What you are asked to do ▸ Here the whole listing must be retyped exactly, with no line omitted.

- Opening Delimiter -

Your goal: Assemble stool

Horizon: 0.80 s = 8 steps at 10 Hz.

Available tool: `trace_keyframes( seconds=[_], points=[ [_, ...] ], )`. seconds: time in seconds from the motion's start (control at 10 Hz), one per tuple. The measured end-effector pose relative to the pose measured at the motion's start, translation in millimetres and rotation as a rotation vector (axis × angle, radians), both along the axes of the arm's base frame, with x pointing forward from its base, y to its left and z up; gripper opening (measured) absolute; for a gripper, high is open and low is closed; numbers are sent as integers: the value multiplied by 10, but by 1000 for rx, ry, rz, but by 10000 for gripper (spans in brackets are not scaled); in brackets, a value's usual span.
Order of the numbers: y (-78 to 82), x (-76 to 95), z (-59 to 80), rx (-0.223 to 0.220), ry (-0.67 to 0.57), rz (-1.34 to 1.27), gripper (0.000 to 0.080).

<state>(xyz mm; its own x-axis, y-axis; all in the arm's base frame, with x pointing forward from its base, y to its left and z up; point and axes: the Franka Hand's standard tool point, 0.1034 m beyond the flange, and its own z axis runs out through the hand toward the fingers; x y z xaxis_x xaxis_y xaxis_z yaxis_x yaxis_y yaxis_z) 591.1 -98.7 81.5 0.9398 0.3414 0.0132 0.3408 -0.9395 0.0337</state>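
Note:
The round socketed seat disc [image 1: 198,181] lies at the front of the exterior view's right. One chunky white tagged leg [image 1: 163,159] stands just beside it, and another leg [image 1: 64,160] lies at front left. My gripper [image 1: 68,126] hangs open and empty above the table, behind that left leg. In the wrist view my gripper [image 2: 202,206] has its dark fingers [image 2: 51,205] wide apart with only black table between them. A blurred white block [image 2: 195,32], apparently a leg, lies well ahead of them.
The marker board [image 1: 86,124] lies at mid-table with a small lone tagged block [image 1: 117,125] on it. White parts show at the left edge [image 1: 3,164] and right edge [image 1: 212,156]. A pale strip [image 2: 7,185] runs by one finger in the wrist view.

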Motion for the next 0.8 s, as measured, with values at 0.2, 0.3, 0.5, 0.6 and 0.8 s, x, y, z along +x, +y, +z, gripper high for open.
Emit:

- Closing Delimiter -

Task result ▸
Your goal: Assemble stool

Horizon: 0.80 s = 8 steps at 10 Hz.

Available tool: `trace_keyframes( seconds=[_], points=[ [_, ...] ], )`. seconds: time in seconds from the motion's start (control at 10 Hz), one per tuple. The measured end-effector pose relative to the pose measured at the motion's start, translation in millimetres and rotation as a rotation vector (axis × angle, radians), both along the axes of the arm's base frame, with x pointing forward from its base, y to its left and z up; gripper opening (measured) absolute; for a gripper, high is open and low is closed; numbers are sent as integers: the value multiplied by 10, but by 1000 for rx, ry, rz, but by 10000 for gripper (spans in brackets are not scaled); in brackets, a value's usual span.
Order of the numbers: y (-78 to 82), x (-76 to 95), z (-59 to 80), rx (-0.223 to 0.220), ry (-0.67 to 0.57), rz (-1.34 to 1.27), gripper (0.000 to 0.080).

<state>(xyz mm; its own x-axis, y-axis; all in the arm's base frame, with x pointing forward from its base, y to its left and z up; point and axes: the Franka Hand's standard tool point, 0.1034 m beyond the flange, and its own z axis runs out through the hand toward the fingers; x y z xaxis_x xaxis_y xaxis_z yaxis_x yaxis_y yaxis_z) 591.1 -98.7 81.5 0.9398 0.3414 0.0132 0.3408 -0.9395 0.0337</state>
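Note:
The round socketed seat disc [image 1: 198,181] lies at the front of the exterior view's right. One chunky white tagged leg [image 1: 163,159] stands just beside it, and another leg [image 1: 64,160] lies at front left. My gripper [image 1: 68,126] hangs open and empty above the table, behind that left leg. In the wrist view my gripper [image 2: 202,206] has its dark fingers [image 2: 51,205] wide apart with only black table between them. A blurred white block [image 2: 195,32], apparently a leg, lies well ahead of them.
The marker board [image 1: 86,124] lies at mid-table with a small lone tagged block [image 1: 117,125] on it. White parts show at the left edge [image 1: 3,164] and right edge [image 1: 212,156]. A pale strip [image 2: 7,185] runs by one finger in the wrist view.
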
Motion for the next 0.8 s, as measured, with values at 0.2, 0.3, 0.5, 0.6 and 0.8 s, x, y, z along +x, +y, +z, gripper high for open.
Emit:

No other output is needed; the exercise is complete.